Vediamo come procedere.
1-La prima cosa da fare è isolare la piastrella da rimuovere dall’intero rivestimento. Con l’ausilio dello scalpello o di un vecchio giravite a taglio, con molta pazienza e con passaggi successivi, rimuovete, lungo l’intero perimetro della piastrella, lo strato di stucco o malta riempifuga. Per lo scopo, il mercato offre accessori sofisticati, piccole frese, che collocate al trapano avvitatore, fatto girare a bassissima velocità, agevolano la rimozione dello stucco riempifuga, lungo i quattro lati della piastrella. Una rimozione accurata e completa, isola la mattonella da rimuovere dal resto del rivestimento, in modo che il “colpo” da imprimere centralmente alla stessa, per lo scasso, non si trasmette alle mattonelle adiacenti. In pratica, durante la rimozione dello stucco riempifuga, bisogna fare in modo da non scheggiare le mattonelle circostanti, nonché bisogna isolare completamente la mattonella da rimuovere, in modo che il “colpo” non si propaga al rivestimento circostante.
2-Liberata completamente la mattonella da quelle adiacenti, per maggiore tranquillità, eseguite 4-5 fori nella zona centrale della stessa. Eseguite con cura queste operazioni preliminari, con un martello abbastanza leggero picchiettate la mattonella fino a quanto non si frantuma in più pezzi. A questo punto, aiutandovi con il giravite o lo scalpello, rimuovete tutti i residui della mattonella, procedendo dal centro verso il perimetro della mattonella. Evitate di fare leva con la punta del giravite lungo la linea di fuga, altrimenti finite per scheggiare i bordi delle piastrelle adiacenti. Rimossa la piastrella, con molta delicatezza, con la lama dello scalpello rimuovete eventuali residui di stucco rimasto attaccato al lato adiacente delle quattro piastrelle circostanti. Con una spatola e una spazzola metallica rimuovete lo strato di adesivo rimasto attaccato alla parete.
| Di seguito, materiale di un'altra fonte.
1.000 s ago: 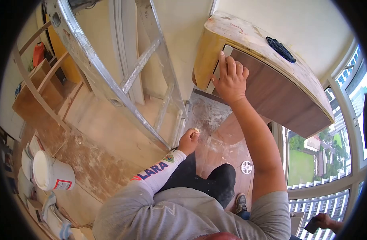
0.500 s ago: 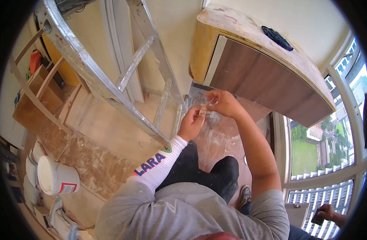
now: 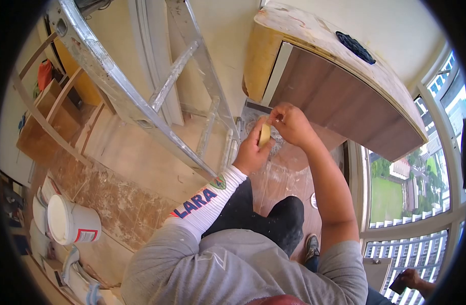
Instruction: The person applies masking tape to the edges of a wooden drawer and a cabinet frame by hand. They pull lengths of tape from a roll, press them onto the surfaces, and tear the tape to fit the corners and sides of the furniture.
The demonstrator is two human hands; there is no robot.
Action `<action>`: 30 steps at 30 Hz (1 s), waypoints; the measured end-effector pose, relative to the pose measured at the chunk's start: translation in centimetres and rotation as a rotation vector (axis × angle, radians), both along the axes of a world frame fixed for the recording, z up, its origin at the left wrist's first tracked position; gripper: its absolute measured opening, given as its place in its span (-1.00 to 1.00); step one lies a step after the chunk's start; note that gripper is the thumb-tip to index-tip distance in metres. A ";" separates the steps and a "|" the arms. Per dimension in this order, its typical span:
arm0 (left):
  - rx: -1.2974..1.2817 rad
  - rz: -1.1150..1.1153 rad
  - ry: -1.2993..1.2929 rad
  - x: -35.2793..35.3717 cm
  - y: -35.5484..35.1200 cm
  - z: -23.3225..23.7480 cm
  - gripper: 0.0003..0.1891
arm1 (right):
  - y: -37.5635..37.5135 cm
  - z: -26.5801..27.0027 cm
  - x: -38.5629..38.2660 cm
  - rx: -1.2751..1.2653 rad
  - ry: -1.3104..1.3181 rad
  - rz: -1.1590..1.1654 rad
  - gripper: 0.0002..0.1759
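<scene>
My left hand (image 3: pixel 253 151) is closed around a roll of yellowish masking tape (image 3: pixel 264 135), held edge-on in front of my knees. The fingers of my right hand (image 3: pixel 293 125) are bent and pinched together at the roll's upper end. Whatever is between those right fingertips is too small to make out, but they seem to be on the tape's end. A white printed sleeve (image 3: pixel 205 203) covers my left forearm; my right forearm is bare.
An aluminium stepladder (image 3: pixel 136 109) stands close on the left. Ahead on the right is a curved wood-faced cabinet (image 3: pixel 339 96) with a dark cloth (image 3: pixel 355 47) on top. A white bucket (image 3: pixel 73 221) sits lower left. Another person's hand (image 3: pixel 411 278) holds a dark object by the windows.
The tape roll has turned so its yellow edge shows more. Both hands have moved slightly, and the right fingers have closed in from a more spread pose to a pinch.
</scene>
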State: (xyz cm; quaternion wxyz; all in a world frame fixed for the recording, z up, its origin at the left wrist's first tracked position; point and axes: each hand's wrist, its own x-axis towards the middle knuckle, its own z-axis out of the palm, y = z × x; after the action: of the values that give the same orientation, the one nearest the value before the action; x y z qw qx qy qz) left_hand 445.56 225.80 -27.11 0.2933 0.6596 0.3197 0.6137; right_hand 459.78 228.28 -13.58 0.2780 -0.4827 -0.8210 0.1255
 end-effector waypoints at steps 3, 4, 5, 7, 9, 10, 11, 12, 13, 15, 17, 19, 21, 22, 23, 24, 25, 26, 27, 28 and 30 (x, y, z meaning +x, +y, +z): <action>-0.057 -0.083 -0.196 0.3 -0.7 0.5 -0.30 | 0.4 2.2 -0.5 0.245 -0.134 0.057 -0.92; 0.004 -0.033 -0.165 0.2 -0.4 0.5 -0.32 | 0.4 2.9 -0.8 0.292 -0.191 0.029 -0.92; -0.032 0.001 -0.104 0.2 -0.2 0.7 -0.33 | 0.4 3.6 -1.1 0.340 -0.249 0.001 -0.93; -0.106 0.069 0.015 -0.1 -0.3 2.4 -0.35 | 0.6 5.0 -1.3 0.456 -0.305 -0.068 -0.93; -0.025 0.132 0.034 -0.1 0.3 2.9 -0.38 | 1.4 6.7 -1.0 0.594 -0.300 -0.146 -0.92; 0.018 0.163 0.043 -0.1 0.6 3.3 -0.39 | 1.6 7.6 -0.8 0.644 -0.282 -0.138 -0.91; 0.071 0.157 0.028 0.0 0.8 3.7 -0.40 | 1.8 8.3 -0.9 0.734 -0.292 -0.150 -0.91; 0.123 0.150 0.013 0.2 0.8 4.5 -0.41 | 2.0 8.9 -1.0 0.822 -0.301 -0.163 -0.91; 0.174 0.143 -0.001 0.3 0.7 5.1 -0.42 | 2.1 9.2 -1.2 0.908 -0.309 -0.176 -0.91; 0.219 0.174 0.047 0.2 1.5 6.1 -0.48 | 3.1 9.8 -1.0 0.980 -0.289 -0.196 -0.92; 0.235 0.183 0.052 0.3 2.0 6.9 -0.51 | 4.0 10.2 -0.6 0.998 -0.224 -0.196 -0.92; 0.225 0.171 0.016 0.5 2.2 7.6 -0.53 | 4.5 10.3 -0.4 0.959 -0.194 -0.209 -0.91; 0.191 0.165 -0.005 0.8 2.3 8.3 -0.53 | 4.9 10.5 -0.3 0.941 -0.173 -0.244 -0.90; 0.172 0.163 -0.015 1.0 2.2 8.6 -0.53 | 5.0 10.6 -0.4 0.940 -0.168 -0.272 -0.91; 0.163 0.162 -0.025 1.1 2.2 8.8 -0.54 | 5.1 10.7 -0.4 0.937 -0.162 -0.299 -0.91; 0.154 0.162 -0.035 1.2 2.2 9.2 -0.54 | 5.2 10.8 -0.5 0.936 -0.171 -0.303 -0.91; 0.144 0.161 -0.046 1.3 2.2 9.4 -0.55 | 5.2 11.0 -0.5 0.934 -0.182 -0.308 -0.92; 0.144 0.159 -0.052 1.4 2.2 9.4 -0.55 | 5.2 11.1 -0.5 0.934 -0.193 -0.311 -0.92; 0.145 0.158 -0.059 1.4 2.2 9.4 -0.56 | 5.2 11.2 -0.5 0.925 -0.187 -0.311 -0.92; 0.147 0.157 -0.066 1.5 2.2 9.5 -0.56 | 5.3 11.2 -0.4 0.918 -0.182 -0.311 -0.92; 0.133 0.147 -0.081 1.7 2.3 9.6 -0.56 | 5.4 11.2 -0.5 0.908 -0.172 -0.320 -0.91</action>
State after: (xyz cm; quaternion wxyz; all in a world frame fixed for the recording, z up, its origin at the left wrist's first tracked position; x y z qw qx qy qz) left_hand 447.23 228.10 -17.53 0.2158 0.6271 0.3135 0.6796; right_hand 459.29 233.68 -2.36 0.4074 -0.4415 -0.7283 -0.3297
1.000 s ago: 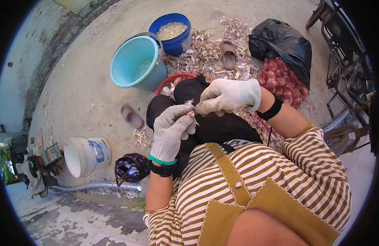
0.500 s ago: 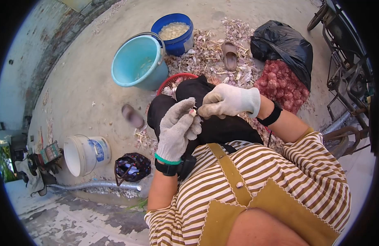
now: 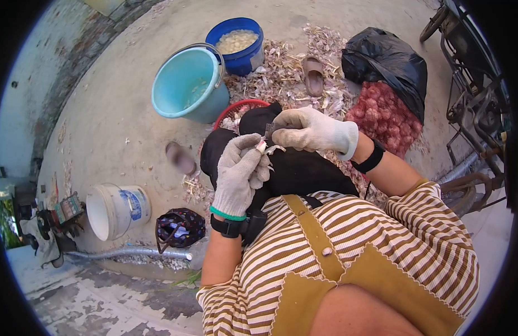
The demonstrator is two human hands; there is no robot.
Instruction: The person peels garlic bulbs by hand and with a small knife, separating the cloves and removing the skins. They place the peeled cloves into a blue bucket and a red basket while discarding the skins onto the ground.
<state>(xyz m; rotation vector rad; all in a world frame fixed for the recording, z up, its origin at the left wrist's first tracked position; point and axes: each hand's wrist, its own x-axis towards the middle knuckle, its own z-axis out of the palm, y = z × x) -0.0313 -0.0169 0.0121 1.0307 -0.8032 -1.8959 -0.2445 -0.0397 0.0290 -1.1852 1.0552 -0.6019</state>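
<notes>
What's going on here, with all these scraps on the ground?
A person is working on garlic with gloved hands. The left hand pinches a clove, with a bit of pale skin hanging beside it. The right hand holds a small dark tool close to the clove. Papery peelings litter the ground. Pale cloves fill much of the blue bucket, and a red mesh bag nearby is full of bulbs.

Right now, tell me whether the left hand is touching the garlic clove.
Touching: the head view shows the garlic clove pinched in the left hand, its end sticking out.
</notes>
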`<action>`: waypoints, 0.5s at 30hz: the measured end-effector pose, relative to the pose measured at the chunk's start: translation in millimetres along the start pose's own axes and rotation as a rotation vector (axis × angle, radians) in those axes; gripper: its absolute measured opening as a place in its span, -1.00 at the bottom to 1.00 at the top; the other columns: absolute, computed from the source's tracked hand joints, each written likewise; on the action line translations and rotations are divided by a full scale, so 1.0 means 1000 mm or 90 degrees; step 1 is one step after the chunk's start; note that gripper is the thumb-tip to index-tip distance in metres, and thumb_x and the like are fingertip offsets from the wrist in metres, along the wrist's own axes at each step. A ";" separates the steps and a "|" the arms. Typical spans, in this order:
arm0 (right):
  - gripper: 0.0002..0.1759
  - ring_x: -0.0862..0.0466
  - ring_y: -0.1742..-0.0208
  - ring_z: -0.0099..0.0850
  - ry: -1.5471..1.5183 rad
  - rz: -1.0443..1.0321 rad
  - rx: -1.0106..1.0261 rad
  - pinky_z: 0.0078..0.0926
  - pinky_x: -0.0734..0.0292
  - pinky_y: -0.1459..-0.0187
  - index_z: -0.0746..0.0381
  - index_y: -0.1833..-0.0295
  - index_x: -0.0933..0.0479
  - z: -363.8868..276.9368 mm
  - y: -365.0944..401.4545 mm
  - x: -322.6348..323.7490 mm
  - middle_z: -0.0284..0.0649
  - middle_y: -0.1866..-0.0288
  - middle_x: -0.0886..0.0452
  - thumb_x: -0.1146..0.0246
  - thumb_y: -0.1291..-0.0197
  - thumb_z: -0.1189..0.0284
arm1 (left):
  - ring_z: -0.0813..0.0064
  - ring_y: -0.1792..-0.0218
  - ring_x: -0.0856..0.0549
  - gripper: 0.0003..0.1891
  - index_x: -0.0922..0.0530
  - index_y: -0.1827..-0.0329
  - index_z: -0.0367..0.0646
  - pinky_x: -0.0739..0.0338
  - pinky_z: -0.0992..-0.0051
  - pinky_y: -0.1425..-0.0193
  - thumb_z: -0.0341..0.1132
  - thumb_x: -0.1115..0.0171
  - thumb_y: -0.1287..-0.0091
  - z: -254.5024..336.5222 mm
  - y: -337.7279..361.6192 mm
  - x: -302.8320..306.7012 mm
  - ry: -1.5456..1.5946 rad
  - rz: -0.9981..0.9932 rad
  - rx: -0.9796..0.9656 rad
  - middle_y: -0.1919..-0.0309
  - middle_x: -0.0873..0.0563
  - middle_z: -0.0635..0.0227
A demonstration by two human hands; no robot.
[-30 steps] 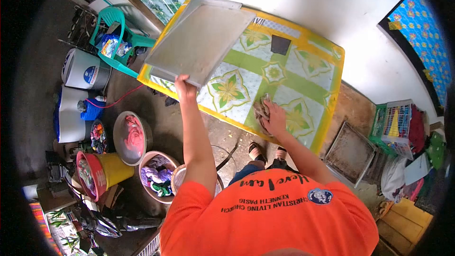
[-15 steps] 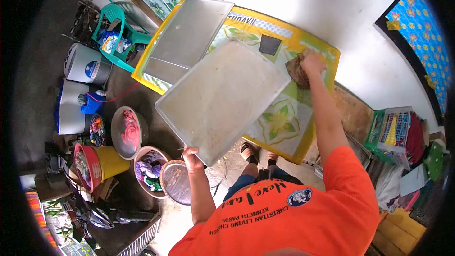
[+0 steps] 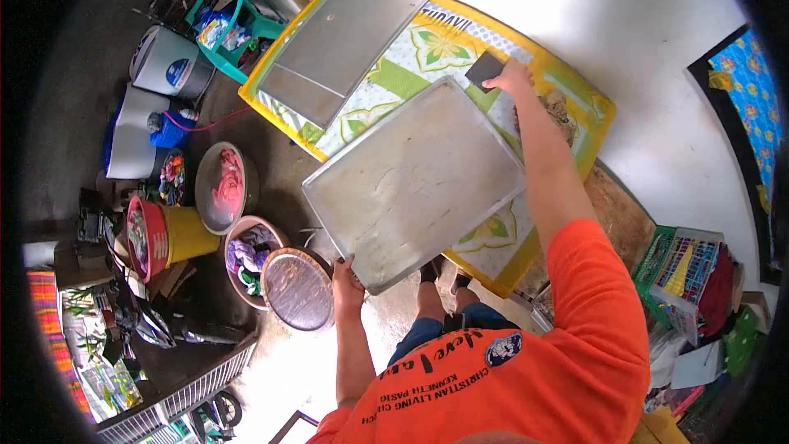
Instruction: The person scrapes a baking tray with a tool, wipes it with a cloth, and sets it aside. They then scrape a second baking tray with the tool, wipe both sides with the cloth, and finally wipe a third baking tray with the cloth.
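Note:
A flat grey metal tray with a raised rim lies tilted, partly over the table edge. My left hand is closed on its near left corner. At the far side of the table, my right hand has its fingers on the edge of a dark square pad, which looks like sandpaper or a scouring pad. A crumpled brown cloth rests on the table beside my right forearm, partly hidden by it. Another grey metal tray lies flat at the table's far left.
The table has a patterned cover with yellow edges. Left on the floor stand basins of clothes, a yellow bucket, a round wooden-topped stool and a green chair. Crates sit at right.
My right hand has let go of the brown cloth and moved left to the dark pad. My left hand still holds the tray, and the view has shifted.

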State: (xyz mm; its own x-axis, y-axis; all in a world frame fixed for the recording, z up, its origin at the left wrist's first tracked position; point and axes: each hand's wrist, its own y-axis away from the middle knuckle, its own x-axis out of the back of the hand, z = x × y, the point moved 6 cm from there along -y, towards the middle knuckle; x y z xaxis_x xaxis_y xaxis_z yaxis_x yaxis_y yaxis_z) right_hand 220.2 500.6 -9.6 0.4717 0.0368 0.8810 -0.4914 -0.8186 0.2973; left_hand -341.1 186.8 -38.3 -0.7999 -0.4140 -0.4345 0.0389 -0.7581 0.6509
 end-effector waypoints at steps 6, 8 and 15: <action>-0.59 -0.62 0.12 -0.49 -0.851 -0.146 0.028 -0.36 -0.54 0.08 0.18 0.04 -0.54 0.038 -0.004 -0.008 -0.24 0.17 -0.62 -0.42 0.02 0.29 | 0.67 0.50 -0.57 -0.51 -0.18 -0.38 -0.11 -0.43 0.65 0.57 -0.28 -0.02 -0.41 -0.019 0.031 -0.041 -0.166 0.114 -0.022 0.26 -0.59 0.46; -0.71 -0.61 0.16 -0.60 -0.940 -0.192 0.048 -0.46 -0.56 0.19 0.15 0.09 -0.56 0.039 0.022 0.010 -0.25 0.19 -0.62 -0.38 -0.04 0.37 | 0.66 0.50 -0.57 -0.51 -0.17 -0.39 -0.10 -0.44 0.64 0.57 -0.27 -0.01 -0.42 -0.026 0.029 -0.042 -0.197 0.051 0.010 0.25 -0.59 0.45; -0.55 -0.64 0.01 -0.30 -0.533 -0.044 0.159 -0.33 -0.50 0.00 0.28 -0.04 -0.48 0.020 0.035 -0.002 -0.14 0.09 -0.65 -0.34 -0.10 0.26 | 0.66 0.53 -0.60 -0.50 -0.14 -0.41 -0.07 -0.45 0.68 0.61 -0.28 0.00 -0.43 -0.039 0.020 -0.042 -0.235 -0.002 0.024 0.23 -0.63 0.42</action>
State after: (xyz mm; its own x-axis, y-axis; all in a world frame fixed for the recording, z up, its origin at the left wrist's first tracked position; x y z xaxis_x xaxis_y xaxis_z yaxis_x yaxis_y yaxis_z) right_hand 216.6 460.8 -8.6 0.9249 -0.2619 0.2755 -0.3137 -0.9353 0.1639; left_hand -283.5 169.3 -31.7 -0.9623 -0.1972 -0.1874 0.0194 -0.7368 0.6759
Fate in modo che il vano destinato ad ospitare la nuova piastrella sia perfettamente pulito ed abbia una profondità di 2-3 mm superiore allo spessore della mattonella, spazio necessario allo strato del nuovo adesivo.
3-Ripetete l’operazione per eventuali altre piastrelle danneggiate, prima di passare alla posa delle nuove.
4-Posa della nuova piastrella. Con l’ausilio della spatola dentata, stendete la malta adesiva sul muro, per l’intera superficie del vano destinato a ricevere la nuova piastrella. Usando come adesivo la colla per piastrella, questa va posata a strisce direttamente sul retro della piastrella. In entrambi i casi, cercate di fare in modo che la quantità di adesivo assicuri alla nuova piastrella la stessa planarità del restante rivestimento. Posato l’adesivo e quindi la piastrella, aiutandovi con una staggia di legno, sulla quale picchiettate con il mazzuolo di gomma, assicurate alla piastrella la corretta planarità, in linea con le piastrelle circostanti. Ripetete l’operazione per le restante piastrella da sostituire.
5-Trascore 3-4 ore, quando si è certi di non compromettere la planarità delle nuove piastrelle, stuccate le linee di fuga con una malta riempifuga, da comprare già pronta per l’uso presso un ferramenta o negozio attrezzato per il fai da te, tipo Leroy Merlin, mentre con l’ausilio della spugna rimuovete la malta in eccesso.
Consigli e informazioni utili: se lo spessore della linea di fuga lo richiede, utilizzate le previste crocette; dovendo affidare ad un’impresa la completa rimozioni dei rivestimenti di piastrelle in materiale ceramico, bisogna ipotizzare un costo di 7-8 euro a mq, cui aggiungere circa 100 euro a mc (metro cubo) per il costo della discarica (sgombero del materiale + trasporto + oneri discarica).